Reputation: 1875
I'm having a very strange problem and I'd appreciate help tracking it down.
I'm using the nokogiri gem to parse some html, and I am parsing a file which has a weird character in it. Not entirely sure what this character is, in vim it shows as ^Q.
On my own computer, everything works fine, however on heroku it inserts a </body></html><html>
when it hits the character and selectors only return the elements before the weird character.
To illustrate:
Nokogiri::HTML( open("http://thoms.net.nz/e2.html")).css("body div").count
is 1 on heroku, and two on my computer. - The file containing this character can be downloaded from http://thoms.net.nz/e2.html.
Both my computer and heroku are running nokogiri 1.5.5 with ruby 1.9.3.
Upvotes: 2
Views: 267
Reputation: 160549
The ^Q
is a software control character (XON), which isn't supposed to be in HTML. I suspect its unexpected presence is confusing both Nokogiri and Heroku, but in different ways.

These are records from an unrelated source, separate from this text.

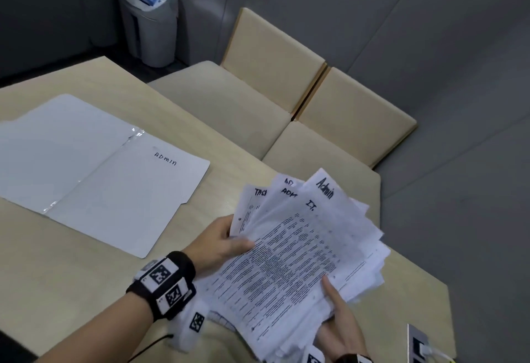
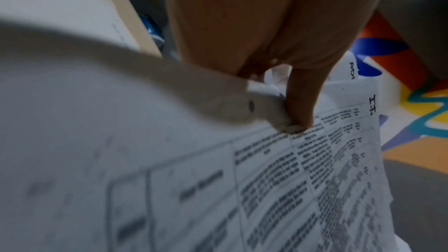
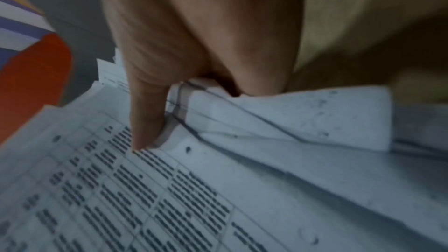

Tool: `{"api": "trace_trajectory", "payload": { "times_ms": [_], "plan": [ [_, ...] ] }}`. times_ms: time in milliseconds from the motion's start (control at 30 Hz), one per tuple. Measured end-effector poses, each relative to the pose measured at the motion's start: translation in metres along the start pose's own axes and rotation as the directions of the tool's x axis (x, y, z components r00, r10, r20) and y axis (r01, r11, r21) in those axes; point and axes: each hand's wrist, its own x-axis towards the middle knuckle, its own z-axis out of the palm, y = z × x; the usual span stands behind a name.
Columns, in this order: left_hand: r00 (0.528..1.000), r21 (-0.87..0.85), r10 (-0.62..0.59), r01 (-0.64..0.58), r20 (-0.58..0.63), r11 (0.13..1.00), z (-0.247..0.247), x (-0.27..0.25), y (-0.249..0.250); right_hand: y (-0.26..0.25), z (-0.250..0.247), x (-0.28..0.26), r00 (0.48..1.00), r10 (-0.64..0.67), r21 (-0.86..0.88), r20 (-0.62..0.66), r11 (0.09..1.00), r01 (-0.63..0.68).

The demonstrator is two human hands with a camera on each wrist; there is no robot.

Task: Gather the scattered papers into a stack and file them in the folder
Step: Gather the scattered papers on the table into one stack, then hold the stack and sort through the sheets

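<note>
A fanned, uneven stack of printed papers (image 1: pixel 301 253) is held above the table's right corner. The top sheet is marked "I.T."; sheets behind it read "Admin". My left hand (image 1: pixel 223 243) pinches the stack's left edge, thumb on top, seen close in the left wrist view as the papers (image 2: pixel 278 179) under my thumb (image 2: pixel 303 101). My right hand (image 1: pixel 339 319) grips the stack's near right edge, thumb on the top sheet (image 3: pixel 194 198). An open white folder (image 1: pixel 94 173) labelled "ADMIN" lies flat on the table to the left.
The beige table (image 1: pixel 57 276) ends just right of the papers. Two beige chairs (image 1: pixel 275 58) stand beyond its far edge. A grey and blue bin (image 1: pixel 149 18) stands in the back corner. A socket box (image 1: pixel 420 345) sits at the near right.
</note>
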Motion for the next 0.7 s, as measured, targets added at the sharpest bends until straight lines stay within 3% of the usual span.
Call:
{"api": "trace_trajectory", "payload": {
  "times_ms": [100, 167, 233, 333, 433, 567, 700],
  "plan": [
    [0.998, 0.066, 0.054, -0.055, 0.007, 0.996, -0.003, 0.003, 0.021, -0.012, 0.014, -0.009, 0.948, -0.317, -0.132, -0.001, 0.94, 0.315],
    [0.992, 0.069, 0.116, -0.111, -0.06, 0.991, -0.002, 0.003, 0.032, -0.026, 0.022, -0.018, 0.87, -0.489, -0.256, 0.069, 0.834, 0.489],
    [0.972, 0.025, 0.174, -0.172, -0.159, 0.985, 0.001, 0.001, 0.041, -0.04, 0.032, -0.036, 0.804, -0.573, -0.417, 0.161, 0.699, 0.581],
    [0.932, -0.038, 0.256, -0.274, -0.256, 0.961, 0.006, -0.002, 0.05, -0.051, 0.035, -0.049, 0.796, -0.564, -0.472, 0.221, 0.652, 0.593],
    [0.915, -0.026, 0.341, -0.355, -0.217, 0.935, 0.008, -0.004, 0.056, -0.045, 0.026, -0.043, 0.757, -0.574, -0.355, 0.311, 0.669, 0.653],
    [0.946, 0.048, 0.301, -0.298, -0.121, 0.953, 0.016, -0.005, 0.052, -0.024, 0.017, -0.028, 0.803, -0.497, -0.564, 0.329, 0.578, 0.589],
    [0.929, 0.06, 0.298, -0.292, -0.218, 0.955, 0.027, -0.006, 0.049, -0.018, 0.022, -0.026, 0.809, -0.523, -0.613, 0.267, 0.555, 0.561]
  ]
}}
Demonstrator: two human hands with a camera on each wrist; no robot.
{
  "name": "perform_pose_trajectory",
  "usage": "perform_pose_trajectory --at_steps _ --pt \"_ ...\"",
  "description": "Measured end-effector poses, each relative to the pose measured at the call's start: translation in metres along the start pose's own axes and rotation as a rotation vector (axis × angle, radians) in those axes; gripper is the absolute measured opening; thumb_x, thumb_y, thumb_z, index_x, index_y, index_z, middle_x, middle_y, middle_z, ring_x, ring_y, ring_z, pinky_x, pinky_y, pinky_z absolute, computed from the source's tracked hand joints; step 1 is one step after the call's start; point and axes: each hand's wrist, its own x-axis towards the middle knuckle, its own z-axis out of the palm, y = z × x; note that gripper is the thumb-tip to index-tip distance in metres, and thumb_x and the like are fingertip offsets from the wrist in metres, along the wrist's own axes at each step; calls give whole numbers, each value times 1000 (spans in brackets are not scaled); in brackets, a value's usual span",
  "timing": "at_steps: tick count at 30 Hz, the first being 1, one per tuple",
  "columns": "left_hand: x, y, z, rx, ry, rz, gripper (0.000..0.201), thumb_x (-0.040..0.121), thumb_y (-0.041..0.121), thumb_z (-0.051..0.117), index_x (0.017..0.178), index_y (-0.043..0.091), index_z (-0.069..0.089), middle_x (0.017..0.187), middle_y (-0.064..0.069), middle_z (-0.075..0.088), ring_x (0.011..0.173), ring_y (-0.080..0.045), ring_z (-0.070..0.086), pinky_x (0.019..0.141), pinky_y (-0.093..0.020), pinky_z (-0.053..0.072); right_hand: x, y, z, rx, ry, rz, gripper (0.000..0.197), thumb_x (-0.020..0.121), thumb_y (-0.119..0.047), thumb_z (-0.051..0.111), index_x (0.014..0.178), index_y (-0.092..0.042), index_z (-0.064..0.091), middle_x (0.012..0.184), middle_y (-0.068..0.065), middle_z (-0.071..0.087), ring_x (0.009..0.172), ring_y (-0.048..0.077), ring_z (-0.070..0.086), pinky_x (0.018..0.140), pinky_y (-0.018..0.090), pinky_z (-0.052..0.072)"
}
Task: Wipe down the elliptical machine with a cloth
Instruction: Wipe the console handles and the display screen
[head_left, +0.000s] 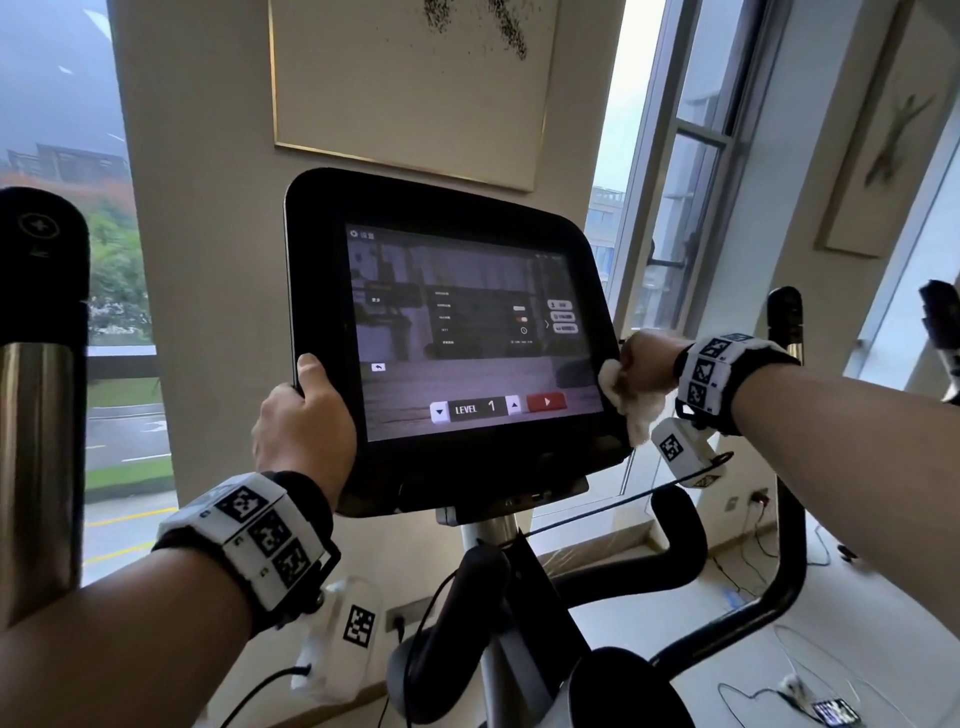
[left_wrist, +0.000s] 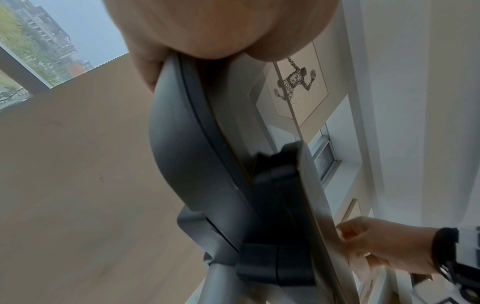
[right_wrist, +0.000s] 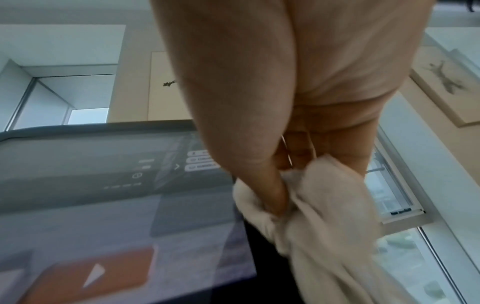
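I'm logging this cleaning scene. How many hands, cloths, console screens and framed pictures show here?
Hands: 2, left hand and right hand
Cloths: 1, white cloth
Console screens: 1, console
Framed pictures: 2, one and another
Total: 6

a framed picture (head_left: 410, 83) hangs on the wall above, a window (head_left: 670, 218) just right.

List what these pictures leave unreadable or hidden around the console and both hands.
- Left hand fingers: behind the console in the head view.
- Right hand fingertips: buried in the cloth; blurred in the right wrist view.
- Screen menu text: too small, glare.
- Pedals: cut off by the bottom edge.
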Motion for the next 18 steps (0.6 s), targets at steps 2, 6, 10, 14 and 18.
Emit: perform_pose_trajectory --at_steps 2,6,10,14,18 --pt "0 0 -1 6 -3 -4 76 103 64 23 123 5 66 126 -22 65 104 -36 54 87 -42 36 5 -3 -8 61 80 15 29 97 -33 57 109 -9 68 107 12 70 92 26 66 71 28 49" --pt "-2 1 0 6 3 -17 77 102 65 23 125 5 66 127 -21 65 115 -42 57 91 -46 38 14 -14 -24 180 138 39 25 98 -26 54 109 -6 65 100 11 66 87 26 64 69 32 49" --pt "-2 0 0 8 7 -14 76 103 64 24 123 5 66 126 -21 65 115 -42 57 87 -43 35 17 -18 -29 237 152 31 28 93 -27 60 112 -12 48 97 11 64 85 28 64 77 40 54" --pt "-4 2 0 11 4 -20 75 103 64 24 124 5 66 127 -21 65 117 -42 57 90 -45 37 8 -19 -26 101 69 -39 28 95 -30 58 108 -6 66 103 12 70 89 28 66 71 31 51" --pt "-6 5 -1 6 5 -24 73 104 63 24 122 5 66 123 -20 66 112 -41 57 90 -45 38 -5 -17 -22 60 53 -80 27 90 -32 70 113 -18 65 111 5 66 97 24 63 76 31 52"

HTML documents from the wilds of the internet can be corrupted in any numbers of ways. I've seen all sorts of garbage in them, and if I couldn't make sense of it using iconv or a Unicode transliteration, I'd resort to a quick global search and replace to remove anything not in the normal ASCII range before further processing.
In Ruby, global search and replace uses String#gsub
.
doc = Nokogiri::HTML(html.gsub("\u0011", ''))
Upvotes: 2